Indicó que desde el inicio del ciclo escolar se detectaron inconsistencias en la atención que recibía su hija, ya que no contó con el apoyo especializado que había tenido durante su formación en primaria dentro de la misma institución, donde disponía de un maestro de acompañamiento que facilitaba su inclusión académica.
Señaló que, al ingresar a secundaria, dicho recurso fue retirado sin explicación, lo que representó un retroceso en el proceso educativo de la menor, al no contar con personal capacitado para atender sus necesidades específicas.

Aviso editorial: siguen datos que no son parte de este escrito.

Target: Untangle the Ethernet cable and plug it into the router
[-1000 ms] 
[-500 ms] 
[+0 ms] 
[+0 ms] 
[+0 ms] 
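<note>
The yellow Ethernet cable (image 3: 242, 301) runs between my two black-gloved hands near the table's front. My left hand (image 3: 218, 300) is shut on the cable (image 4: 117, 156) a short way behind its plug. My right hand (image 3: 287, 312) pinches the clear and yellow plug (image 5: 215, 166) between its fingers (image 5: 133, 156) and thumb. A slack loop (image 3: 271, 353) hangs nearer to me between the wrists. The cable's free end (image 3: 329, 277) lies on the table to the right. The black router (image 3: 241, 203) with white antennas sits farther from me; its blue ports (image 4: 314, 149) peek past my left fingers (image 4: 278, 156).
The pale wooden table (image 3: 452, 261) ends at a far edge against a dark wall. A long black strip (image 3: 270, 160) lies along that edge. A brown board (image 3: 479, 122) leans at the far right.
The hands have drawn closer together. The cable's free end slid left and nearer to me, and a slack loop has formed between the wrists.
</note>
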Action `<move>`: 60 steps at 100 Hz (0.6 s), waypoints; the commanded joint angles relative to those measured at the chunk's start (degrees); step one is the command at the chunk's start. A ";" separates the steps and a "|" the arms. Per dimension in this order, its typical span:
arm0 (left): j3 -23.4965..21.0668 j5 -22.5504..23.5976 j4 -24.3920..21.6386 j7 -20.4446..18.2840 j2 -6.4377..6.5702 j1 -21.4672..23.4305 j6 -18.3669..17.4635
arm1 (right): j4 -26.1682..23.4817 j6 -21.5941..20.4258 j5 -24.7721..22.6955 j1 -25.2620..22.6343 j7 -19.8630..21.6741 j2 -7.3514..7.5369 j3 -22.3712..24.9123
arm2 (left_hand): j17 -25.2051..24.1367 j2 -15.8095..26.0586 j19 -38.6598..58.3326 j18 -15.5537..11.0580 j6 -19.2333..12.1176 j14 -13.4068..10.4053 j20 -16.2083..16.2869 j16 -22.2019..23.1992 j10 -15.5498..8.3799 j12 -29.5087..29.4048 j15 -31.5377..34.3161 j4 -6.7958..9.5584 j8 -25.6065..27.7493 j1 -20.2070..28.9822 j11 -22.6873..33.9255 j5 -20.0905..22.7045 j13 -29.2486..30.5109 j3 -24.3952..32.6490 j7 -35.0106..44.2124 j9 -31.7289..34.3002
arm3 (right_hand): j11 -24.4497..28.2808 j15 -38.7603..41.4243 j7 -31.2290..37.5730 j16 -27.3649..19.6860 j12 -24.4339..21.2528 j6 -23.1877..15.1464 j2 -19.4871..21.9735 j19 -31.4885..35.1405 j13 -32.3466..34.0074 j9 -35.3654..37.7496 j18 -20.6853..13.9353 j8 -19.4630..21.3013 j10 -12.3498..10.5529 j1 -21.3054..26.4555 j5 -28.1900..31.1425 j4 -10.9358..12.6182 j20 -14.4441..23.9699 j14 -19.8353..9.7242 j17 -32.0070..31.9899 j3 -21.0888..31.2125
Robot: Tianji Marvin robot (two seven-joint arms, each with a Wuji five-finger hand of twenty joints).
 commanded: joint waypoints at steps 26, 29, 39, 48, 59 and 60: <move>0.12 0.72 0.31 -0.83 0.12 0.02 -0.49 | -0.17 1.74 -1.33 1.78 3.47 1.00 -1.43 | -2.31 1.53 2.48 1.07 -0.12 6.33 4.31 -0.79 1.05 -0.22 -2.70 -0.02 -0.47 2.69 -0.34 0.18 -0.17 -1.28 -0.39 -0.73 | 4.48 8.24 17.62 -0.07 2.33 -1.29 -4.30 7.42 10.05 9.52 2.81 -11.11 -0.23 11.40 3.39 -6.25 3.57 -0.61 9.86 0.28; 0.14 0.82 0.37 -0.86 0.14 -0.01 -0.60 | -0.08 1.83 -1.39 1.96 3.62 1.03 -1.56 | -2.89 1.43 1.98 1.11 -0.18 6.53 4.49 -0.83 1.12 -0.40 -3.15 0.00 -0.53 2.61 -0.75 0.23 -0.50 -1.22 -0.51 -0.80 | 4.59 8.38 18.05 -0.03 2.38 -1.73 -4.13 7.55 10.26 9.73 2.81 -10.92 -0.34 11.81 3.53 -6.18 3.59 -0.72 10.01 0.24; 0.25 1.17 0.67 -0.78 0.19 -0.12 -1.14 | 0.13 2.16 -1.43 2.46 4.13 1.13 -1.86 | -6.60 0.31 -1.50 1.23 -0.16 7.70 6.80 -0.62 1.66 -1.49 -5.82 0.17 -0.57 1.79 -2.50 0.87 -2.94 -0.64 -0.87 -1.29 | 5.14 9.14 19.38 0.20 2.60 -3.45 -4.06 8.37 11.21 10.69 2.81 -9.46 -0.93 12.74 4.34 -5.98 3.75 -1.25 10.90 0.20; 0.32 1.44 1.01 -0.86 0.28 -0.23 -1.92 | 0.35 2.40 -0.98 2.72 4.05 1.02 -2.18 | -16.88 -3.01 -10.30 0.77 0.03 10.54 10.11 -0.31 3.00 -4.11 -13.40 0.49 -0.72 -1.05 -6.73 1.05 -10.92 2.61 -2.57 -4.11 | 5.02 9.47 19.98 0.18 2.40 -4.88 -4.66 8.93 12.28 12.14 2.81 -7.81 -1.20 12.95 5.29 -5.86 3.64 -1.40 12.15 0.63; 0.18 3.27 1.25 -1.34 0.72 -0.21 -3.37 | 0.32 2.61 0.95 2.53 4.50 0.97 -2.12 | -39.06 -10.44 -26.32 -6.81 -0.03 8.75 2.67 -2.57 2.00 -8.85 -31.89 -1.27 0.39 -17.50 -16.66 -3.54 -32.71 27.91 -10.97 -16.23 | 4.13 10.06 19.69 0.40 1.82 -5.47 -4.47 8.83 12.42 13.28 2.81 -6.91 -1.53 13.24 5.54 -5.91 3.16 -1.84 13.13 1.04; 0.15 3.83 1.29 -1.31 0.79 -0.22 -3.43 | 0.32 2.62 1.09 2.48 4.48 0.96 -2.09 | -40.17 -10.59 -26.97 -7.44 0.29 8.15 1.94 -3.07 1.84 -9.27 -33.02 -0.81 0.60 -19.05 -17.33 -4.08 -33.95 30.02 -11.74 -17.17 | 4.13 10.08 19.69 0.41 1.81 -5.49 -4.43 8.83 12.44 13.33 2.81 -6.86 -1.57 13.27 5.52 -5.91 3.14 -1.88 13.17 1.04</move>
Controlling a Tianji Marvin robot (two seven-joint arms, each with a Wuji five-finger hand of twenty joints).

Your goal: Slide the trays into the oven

Ante el impacto emocional que enfrentaba la adolescente, la familia decidió darla de baja el pasado 7 de marzo e inscribirla en otra institución educativa, además de iniciar atención psicológica para contribuir a su recuperación.
La madre también señaló que la salida de la estudiante fue registrada como “cambio de escuela”, lo que, a su consideración, evita que quede antecedente del presunto caso de acoso escolar que motivó la decisión.
Asimismo, informó que presentó un escrito ante autoridades educativas en la ciudad de Puebla para solicitar la revisión del caso y que se garantice el respeto a los derechos de estudiantes con necesidades educativas especiales, así como la aplicación de protocolos adecuados ante situaciones de violencia escolar.
Agregó que es importante reforzar la inclusión educativa y asegurar que los planteles cuenten con mecanismos efectivos para prevenir, atender y sancionar cualquier forma de discriminación o acoso, especialmente cuando se trata de alumnos en condición vulnerable, a fin de garantizar entornos seguros que favorezcan su desarrollo integral.
Cabe mencionar que es el segundo caso que se reporta sobre acoso y discriminación en esta institución, pues en diciembre del año pasado, también la señora Margarita denunció que su hijo de 10 años que cursaba el cuarto grado de primaria era víctima de bullying principalmente por parte de profesores.